__Prompt__
Set down every line of the data exactly, skipping the pictures.

──────── Information supplied ────────

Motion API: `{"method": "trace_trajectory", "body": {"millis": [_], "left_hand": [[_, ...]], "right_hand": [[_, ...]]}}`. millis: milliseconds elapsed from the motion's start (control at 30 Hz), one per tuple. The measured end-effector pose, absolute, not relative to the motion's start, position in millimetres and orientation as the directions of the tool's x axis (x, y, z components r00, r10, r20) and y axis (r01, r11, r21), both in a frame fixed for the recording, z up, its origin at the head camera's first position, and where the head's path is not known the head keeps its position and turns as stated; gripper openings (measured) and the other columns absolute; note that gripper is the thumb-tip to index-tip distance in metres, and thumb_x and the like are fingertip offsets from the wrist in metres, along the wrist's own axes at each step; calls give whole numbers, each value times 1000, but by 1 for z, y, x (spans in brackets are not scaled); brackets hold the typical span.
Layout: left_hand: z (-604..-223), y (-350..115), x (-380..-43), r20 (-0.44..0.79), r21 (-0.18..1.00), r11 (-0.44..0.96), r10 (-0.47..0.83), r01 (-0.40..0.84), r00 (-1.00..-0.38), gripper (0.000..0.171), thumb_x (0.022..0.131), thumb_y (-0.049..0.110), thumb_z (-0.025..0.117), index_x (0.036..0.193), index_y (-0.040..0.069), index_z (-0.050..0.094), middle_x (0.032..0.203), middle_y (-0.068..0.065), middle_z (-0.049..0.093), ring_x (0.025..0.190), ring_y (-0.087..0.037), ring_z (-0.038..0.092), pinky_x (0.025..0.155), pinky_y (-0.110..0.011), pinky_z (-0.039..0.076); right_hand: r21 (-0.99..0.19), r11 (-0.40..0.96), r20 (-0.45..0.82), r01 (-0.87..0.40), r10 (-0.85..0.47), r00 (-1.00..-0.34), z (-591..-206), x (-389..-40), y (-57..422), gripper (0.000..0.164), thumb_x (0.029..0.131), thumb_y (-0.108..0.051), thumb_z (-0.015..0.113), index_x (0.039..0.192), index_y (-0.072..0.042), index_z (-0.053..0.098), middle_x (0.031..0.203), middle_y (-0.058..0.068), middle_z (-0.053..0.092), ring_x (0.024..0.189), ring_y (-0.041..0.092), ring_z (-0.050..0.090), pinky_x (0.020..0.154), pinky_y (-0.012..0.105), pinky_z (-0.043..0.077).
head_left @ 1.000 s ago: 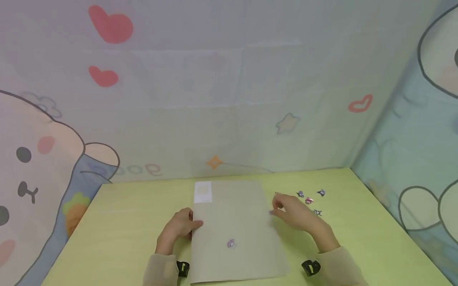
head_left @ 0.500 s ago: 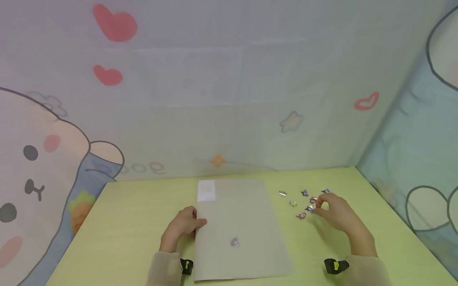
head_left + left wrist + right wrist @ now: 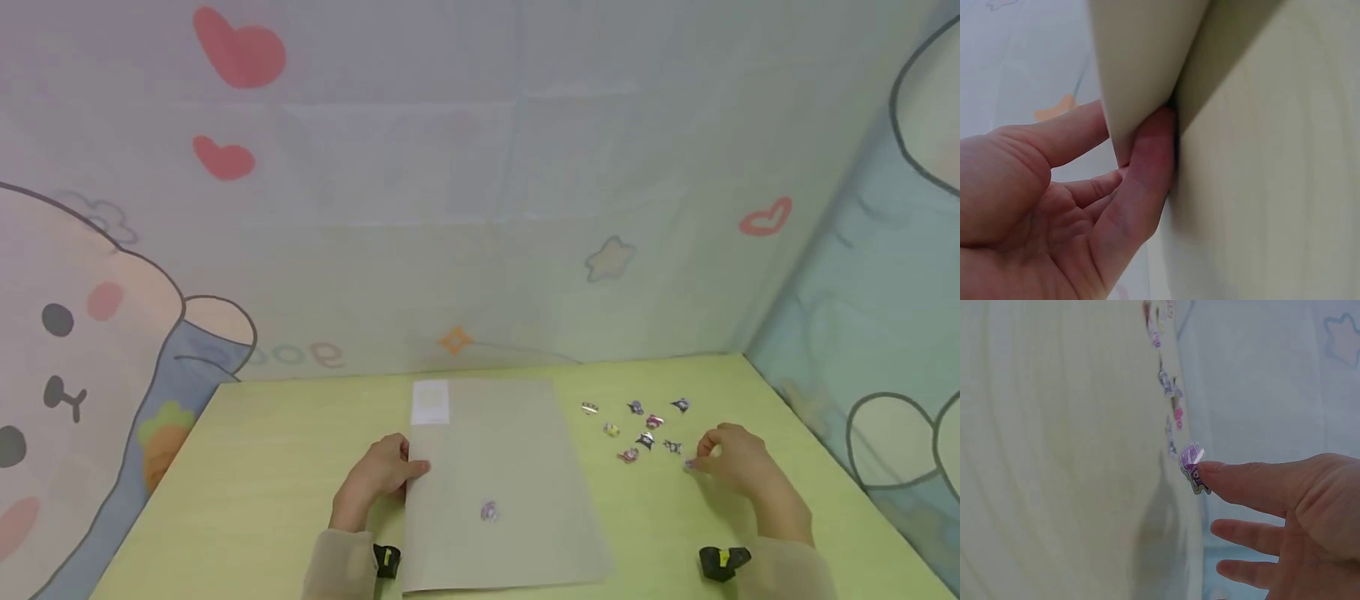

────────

__Written answer__
Motion API: `{"method": "trace_trajectory", "body": {"millis": [_], "left_hand": [[_, ...]], "right_hand": [[_, ...]]}}`. millis: milliseconds elapsed from the motion's start (control at 30 Hz), one per tuple. The measured end-effector pose, absolute, not relative to the motion's start, position in millimetres and orientation as the directions of the tool's x axis (x, y, z components r00, r10, r20) and y axis (r01, r11, r21), both in a frame fixed for the recording, z up, its origin at the head camera's first position, and where the head's path is not known the head keeps its position and turns as stated; gripper openings (measured) and the other columns absolute; note that gripper is the thumb-tip to index-tip distance in metres, and thumb_x and the like are fingertip offsets from the wrist in metres, along the wrist's own axes at each step; calls give whole numbers, each value times 1000, but by 1 for z, y, x (spans in brackets are not scaled); brackets hold the typical span.
Layout: left_hand: z (-604..-223), y (-350..115), x (-380..-43), r20 (-0.44..0.79), r21 (-0.18..1.00), r11 (-0.44..0.96), r10 (-0.47..0.83), r01 (-0.40..0.84), r00 (-1.00..-0.38), gripper (0.000..0.171), thumb_x (0.022..0.131), thumb_y (-0.049..0.110), thumb_z (-0.025..0.117), index_x (0.036..0.193), index_y (-0.040..0.069), index_z (-0.050..0.094), middle_x (0.032..0.203), middle_y (-0.068..0.065), middle_z (-0.049..0.093), ring_x (0.025..0.190), ring_y (-0.087..0.037), ring_z (-0.038..0.092), pinky_x (0.025..0.155), pinky_y (-0.110..0.011), pinky_z (-0.039..0.076); right_hand: r21 (-0.99..0.19), r11 (-0.40..0.96), r20 (-0.45..0.82), r01 (-0.87..0.40), r10 (-0.85..0.47), r00 (-1.00..-0.34), z (-591..-206), x (-389..-40), y (-57..422), gripper (0.000..0.164), thumb_x (0.029..0.131), thumb_y (-0.108..0.051), thumb_z (-0.015..0.113), index_x (0.039..0.192), index_y (-0.072..0.042), index_z (-0.053..0.098), middle_x (0.031..0.203), middle_y (-0.058..0.068), middle_z (-0.053..0.092), ring_x (0.024..0.189), ring_y (-0.041..0.092), ring_z (-0.050..0.090), pinky_x (0.020..0.154), pinky_y (-0.012..0.105), pinky_z (-0.043..0.077).
head_left @ 1.000 s ago: 
head_left @ 0.500 s ago: 
head_left + left wrist + right wrist @ now: 

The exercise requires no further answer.